EXERCISE PROMPT:
Without skipping anything, print all of the data exactly.

Stored data
⟨

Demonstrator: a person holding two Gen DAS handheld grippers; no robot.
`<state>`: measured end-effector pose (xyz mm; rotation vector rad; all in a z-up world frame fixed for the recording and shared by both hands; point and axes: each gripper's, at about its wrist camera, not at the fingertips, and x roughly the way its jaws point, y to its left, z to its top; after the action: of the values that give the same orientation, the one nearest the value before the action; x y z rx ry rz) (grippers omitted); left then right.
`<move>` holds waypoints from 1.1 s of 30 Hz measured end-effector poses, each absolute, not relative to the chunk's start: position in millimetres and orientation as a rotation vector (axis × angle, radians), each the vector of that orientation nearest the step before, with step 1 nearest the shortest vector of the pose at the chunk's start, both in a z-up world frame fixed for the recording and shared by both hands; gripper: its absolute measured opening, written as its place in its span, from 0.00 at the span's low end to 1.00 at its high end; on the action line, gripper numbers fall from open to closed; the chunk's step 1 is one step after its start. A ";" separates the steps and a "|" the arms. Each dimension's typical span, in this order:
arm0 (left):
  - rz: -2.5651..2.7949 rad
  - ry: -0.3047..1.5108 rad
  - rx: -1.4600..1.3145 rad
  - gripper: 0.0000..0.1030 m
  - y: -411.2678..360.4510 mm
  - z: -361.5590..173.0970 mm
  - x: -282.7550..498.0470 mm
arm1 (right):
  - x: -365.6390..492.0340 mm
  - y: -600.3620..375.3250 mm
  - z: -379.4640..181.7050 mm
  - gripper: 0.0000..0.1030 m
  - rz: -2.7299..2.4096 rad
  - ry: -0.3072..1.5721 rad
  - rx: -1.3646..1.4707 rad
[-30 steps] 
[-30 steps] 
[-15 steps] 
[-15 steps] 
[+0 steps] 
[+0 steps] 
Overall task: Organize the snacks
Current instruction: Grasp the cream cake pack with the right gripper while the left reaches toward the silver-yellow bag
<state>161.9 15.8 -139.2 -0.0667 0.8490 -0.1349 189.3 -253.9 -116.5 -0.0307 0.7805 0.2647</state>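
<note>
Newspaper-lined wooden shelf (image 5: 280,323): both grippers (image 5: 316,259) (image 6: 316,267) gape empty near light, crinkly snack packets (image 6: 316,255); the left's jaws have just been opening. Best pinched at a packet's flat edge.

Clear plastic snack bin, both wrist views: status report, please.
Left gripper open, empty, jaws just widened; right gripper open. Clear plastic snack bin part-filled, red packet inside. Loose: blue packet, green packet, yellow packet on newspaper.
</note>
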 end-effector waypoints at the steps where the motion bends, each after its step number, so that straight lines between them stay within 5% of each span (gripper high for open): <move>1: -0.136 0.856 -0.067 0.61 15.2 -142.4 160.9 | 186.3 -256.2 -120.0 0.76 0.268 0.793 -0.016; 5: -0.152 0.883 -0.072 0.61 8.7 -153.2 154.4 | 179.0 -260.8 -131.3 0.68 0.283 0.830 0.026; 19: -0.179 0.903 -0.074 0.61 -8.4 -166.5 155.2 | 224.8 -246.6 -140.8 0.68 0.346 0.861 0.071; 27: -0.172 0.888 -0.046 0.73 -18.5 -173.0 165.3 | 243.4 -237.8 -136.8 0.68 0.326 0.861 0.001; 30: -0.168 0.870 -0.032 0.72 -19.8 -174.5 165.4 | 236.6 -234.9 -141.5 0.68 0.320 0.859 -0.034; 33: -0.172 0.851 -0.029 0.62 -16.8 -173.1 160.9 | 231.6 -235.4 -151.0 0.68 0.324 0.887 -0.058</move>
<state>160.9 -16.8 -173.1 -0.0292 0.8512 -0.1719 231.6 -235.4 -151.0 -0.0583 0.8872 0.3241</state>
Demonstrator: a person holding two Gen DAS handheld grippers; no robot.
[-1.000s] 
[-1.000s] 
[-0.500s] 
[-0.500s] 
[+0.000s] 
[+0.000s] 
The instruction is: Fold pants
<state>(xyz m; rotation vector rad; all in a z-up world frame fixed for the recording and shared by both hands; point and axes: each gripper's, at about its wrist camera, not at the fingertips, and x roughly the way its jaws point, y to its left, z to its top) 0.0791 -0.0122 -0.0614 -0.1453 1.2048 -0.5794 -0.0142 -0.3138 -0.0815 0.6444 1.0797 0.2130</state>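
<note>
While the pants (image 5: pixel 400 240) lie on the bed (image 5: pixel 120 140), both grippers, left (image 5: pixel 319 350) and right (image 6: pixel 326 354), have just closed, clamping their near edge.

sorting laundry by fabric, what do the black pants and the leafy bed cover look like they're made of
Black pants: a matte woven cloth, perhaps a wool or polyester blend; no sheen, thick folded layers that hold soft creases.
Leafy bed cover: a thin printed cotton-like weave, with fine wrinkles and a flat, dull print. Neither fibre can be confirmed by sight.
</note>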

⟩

RESPONSE TO THIS TASK:
Demonstrator: a person holding two Gen DAS handheld grippers; no robot.
`<state>`: measured end-effector pose (xyz mm; rotation vector rad; all in a z-up world frame fixed for the recording and shared by both hands; point and axes: each gripper's, at about its wrist camera, not at the fingertips, and x roughly the way its jaws point, y to its left, z to its top; after the action: of the values that give the same orientation, the one nearest the value before the action; x y z rx ry rz) (grippers omitted); left then right.
`<move>` holds waypoints from 1.1 s of 30 Hz measured end-effector poses, each absolute, not relative to the chunk's start: position in millimetres and orientation as a rotation vector (axis × angle, radians), each the vector of that orientation nearest the step before, with step 1 nearest the shortest vector of the pose at the chunk's start, both in a z-up world frame fixed for the recording and shared by both hands; gripper: its absolute measured opening, written as its place in its span, from 0.00 at the span's low end to 1.00 at its high end; on the action line, gripper numbers fall from open to closed; the chunk's step 1 is one step after its start. A ";" separates the steps and a "|" the arms. Each dimension's typical span, in this order:
arm0 (left):
  - rz: -2.5651..2.7949 rad
  - ry: -0.3047..1.5108 rad
  - rx: -1.4600..1.3145 rad
  - gripper: 0.0000..0.1030 m
  - y: -411.2678..360.4510 mm
  - z: -361.5590..173.0970 mm
  - x: -282.7550..498.0470 mm
arm1 (right):
  - x: -365.6390..492.0340 mm
  - y: -600.3620..375.3250 mm
  - z: -379.4640..181.7050 mm
  - gripper: 0.0000..0.1030 m
  - rz: -2.7299..2.4096 rad
  - ry: -0.3072..1.5721 rad
  - rx: -1.3646..1.4707 rad
[-30 steps] 
[-30 steps] 
[-15 steps] 
[-15 steps] 
[+0 steps] 
[+0 steps] 
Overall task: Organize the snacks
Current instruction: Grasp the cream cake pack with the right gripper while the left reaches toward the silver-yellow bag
<state>161.9 15.8 -139.2 -0.0667 0.8490 -0.1349 189.3 -253.9 -116.5 -0.0307 0.7805 0.2647</state>
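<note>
Newspaper-lined wooden shelf (image 5: 280,323): both grippers (image 5: 316,259) (image 6: 316,267) gape empty near light, crinkly snack packets (image 6: 316,255); the left's jaws have just been opening. Best pinched at a packet's flat edge.

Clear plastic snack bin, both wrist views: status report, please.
Left gripper open, empty, jaws just widened; right gripper open. Clear plastic snack bin part-filled, red packet inside. Loose: blue packet, green packet, yellow packet on newspaper.
</note>
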 end-effector waypoints at the steps where the motion bends, each after its step number, so that straight lines between them stay within 5% of each span (gripper high for open): <move>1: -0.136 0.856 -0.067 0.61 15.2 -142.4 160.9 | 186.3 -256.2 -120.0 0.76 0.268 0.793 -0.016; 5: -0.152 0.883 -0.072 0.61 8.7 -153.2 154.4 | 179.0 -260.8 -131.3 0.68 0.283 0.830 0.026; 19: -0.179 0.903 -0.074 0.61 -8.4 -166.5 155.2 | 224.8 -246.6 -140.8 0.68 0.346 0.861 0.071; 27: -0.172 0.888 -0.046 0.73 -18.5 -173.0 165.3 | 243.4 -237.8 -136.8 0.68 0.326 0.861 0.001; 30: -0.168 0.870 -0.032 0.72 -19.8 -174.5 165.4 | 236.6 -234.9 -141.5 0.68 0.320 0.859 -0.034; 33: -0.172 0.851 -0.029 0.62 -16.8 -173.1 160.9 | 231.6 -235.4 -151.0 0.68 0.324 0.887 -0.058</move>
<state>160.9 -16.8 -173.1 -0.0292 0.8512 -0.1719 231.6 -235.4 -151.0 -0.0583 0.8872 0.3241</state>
Demonstrator: a person holding two Gen DAS handheld grippers; no robot.
[-1.000s] 
[-1.000s] 
[-0.500s] 
[-0.500s] 
[+0.000s] 
[+0.000s] 
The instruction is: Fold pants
<state>(xyz m; rotation vector rad; all in a z-up world frame fixed for the recording and shared by both hands; point and axes: each gripper's, at about its wrist camera, not at the fingertips, and x roughly the way its jaws point, y to its left, z to its top) 0.0791 -0.0122 -0.0614 -0.1453 1.2048 -0.5794 -0.0142 -0.3138 -0.0815 0.6444 1.0797 0.2130</state>
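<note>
While the pants (image 5: pixel 400 240) lie on the bed (image 5: pixel 120 140), both grippers, left (image 5: pixel 319 350) and right (image 6: pixel 326 354), have just closed, clamping their near edge.

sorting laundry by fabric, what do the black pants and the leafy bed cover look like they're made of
Black pants: a matte woven cloth, perhaps a wool or polyester blend; no sheen, thick folded layers that hold soft creases.
Leafy bed cover: a thin printed cotton-like weave, with fine wrinkles and a flat, dull print. Neither fibre can be confirmed by sight.
</note>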

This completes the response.